Кэти сжала в кулаки руки, лежащие на коленях. Вид у нее был, как у приговоренного к казни.
– Доктор Купер просто хочет задать тебе несколько вопросов, – объяснила я. – Расслабься.
Куп улыбнулся ей. Мы втроем уединились на берегу ручья, подальше от дома. Куп извлек из кармана магнитофон, но я быстро поймала его взгляд и покачала головой. Тогда он без возражений достал свой блокнот.
– Кэти, для начала скажу, что все, сказанное тобой, останется между нами. Я здесь не для того, чтобы судачить на твой счет. Просто я хочу помочь тебе разобраться с некоторыми из чувств, которые ты, наверное, испытываешь.
Кэти посмотрела на меня, потом снова на Купа. Он улыбнулся:
– Ну так как ты себя чувствуешь?
– Нормально, – сдержанно произнесла она. – Вполне хорошо, и мне необязательно с вами беседовать.
– Я понимаю, почему ты так говоришь, – дружелюбно откликнулся Куп. – Так говорят многие люди, никогда не общавшиеся с психиатром. А потом они постигают, что иногда проще разговаривать о личном с незнакомым человеком, чем с членом семьи.
Я знала, что Куп замечает те же моменты, что и я: как спина Кэти стала чуть менее напряженной, как разжались ее руки на коленях. Пока над ней лился его голос и он смотрел ей прямо в глаза, я думала, что едва ли кто-нибудь смог бы утаить от него свои секреты. В Купе была благожелательность, естественное очарование, сразу заставлявшие вас почувствовать, будто между вами существует тесная связь.
И признаться, у меня была с ним такая связь.
Вновь переключив внимание на свою клиентку, я выслушала вопрос Купа.
– Можешь рассказать о своих отношениях с родителями?
Кэти взглянула на меня с непонимающим видом. Совершенно обычный вопрос из клинического интервью амишской девушке показался глупым.
– Они мои родители, – с запинкой произнесла она.
– Много времени ты с ними проводишь?
– Да, в поле или на кухне, за столом и во время молитвы. – Она прищурилась, глядя на Купа. – Я с ними все время.
– Ты близка с матерью?
– Я – все, что у нее есть, – кивнула Кэти.

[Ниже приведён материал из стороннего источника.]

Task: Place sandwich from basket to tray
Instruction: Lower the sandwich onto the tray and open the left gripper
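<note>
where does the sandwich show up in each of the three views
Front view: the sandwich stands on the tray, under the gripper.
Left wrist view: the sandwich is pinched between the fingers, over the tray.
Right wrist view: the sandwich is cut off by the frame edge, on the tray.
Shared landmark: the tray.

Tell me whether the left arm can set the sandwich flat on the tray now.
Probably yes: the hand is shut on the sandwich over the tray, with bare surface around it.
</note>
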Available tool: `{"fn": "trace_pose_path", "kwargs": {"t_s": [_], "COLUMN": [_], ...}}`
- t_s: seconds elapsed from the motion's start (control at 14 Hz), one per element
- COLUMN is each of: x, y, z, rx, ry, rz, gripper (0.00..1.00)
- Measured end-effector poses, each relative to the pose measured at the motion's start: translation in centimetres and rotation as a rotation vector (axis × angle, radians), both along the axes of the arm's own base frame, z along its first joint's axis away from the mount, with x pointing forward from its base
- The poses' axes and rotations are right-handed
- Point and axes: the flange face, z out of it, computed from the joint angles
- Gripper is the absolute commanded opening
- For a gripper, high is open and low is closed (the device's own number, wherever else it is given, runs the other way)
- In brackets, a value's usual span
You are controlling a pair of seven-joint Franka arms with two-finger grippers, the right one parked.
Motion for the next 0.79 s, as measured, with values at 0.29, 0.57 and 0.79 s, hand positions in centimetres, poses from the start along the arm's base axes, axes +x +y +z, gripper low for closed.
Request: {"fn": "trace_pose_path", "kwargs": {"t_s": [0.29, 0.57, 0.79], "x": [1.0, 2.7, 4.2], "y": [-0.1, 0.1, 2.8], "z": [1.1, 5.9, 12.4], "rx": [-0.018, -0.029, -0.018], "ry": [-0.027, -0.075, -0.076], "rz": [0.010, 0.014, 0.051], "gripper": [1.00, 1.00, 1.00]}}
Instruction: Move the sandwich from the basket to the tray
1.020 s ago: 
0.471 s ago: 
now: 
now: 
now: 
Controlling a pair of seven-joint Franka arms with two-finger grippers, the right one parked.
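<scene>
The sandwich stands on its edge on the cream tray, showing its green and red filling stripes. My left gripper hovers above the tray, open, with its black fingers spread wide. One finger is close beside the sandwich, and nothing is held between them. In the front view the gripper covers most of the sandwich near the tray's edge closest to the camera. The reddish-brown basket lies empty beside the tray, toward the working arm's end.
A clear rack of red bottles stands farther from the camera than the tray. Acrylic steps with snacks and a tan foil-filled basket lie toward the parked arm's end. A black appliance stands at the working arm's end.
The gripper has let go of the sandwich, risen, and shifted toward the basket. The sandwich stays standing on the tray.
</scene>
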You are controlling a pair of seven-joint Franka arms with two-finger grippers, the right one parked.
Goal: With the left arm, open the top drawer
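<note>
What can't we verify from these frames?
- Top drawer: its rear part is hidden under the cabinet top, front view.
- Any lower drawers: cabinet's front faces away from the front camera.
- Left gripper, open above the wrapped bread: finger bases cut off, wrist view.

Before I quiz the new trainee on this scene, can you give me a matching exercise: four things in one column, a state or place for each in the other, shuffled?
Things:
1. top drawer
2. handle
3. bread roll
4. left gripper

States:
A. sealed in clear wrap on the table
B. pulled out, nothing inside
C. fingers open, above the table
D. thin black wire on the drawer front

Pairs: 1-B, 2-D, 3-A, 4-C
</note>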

– У тебя когда-нибудь бывали припадки, Кэти, или травмы головы?
– Нет.
– А как насчет сильных болей в животе?
– Один раз. – Кэти улыбнулась. – После того как я поспорила с братом и съела на спор десять незрелых яблок.
– Но недавно такого не было? – (Она покачала головой.) – А у тебя бывает, что куда-то исчезают большие отрезки времени… и ты вдруг понимаешь, что прошло несколько часов, а ты не помнишь, где ты была и что делала? – (Кэти почему-то покраснела и сказала «нет».) – У тебя когда-нибудь бывали галлюцинации, когда ты видишь то, чего на самом деле нет?
– Иногда я вижу свою сестру…
– Которая умерла, – вмешалась я.
– Она утонула в пруду, – объяснила Кэти. – Когда я там бываю, она тоже приходит.
Куп и глазом не моргнул, как будто видеть призраков – обычное дело.
– Она с тобой разговаривает? Велит тебе что-то сделать?
– Нет. Просто катается на коньках.
– Ты беспокоишься, когда видишь ее?
– О-о, нет.
– Ты когда-нибудь сильно болела? Тебе приходилось ложиться в больницу?
– Нет. Только в этот последний раз.
– Давай поговорим об этом, – сказал Куп. – Ты знаешь, почему тебя госпитализировали?
Щеки Кэти запылали, и она опустила глаза:
– Это была женская проблема.
– Врачи сказали, что у тебя родился ребенок.
– Они ошиблись, – ответила Кэти. – Этого не было.
Куп пропустил ее слова мимо ушей:
– Сколько лет тебе было, когда у тебя начались менструации?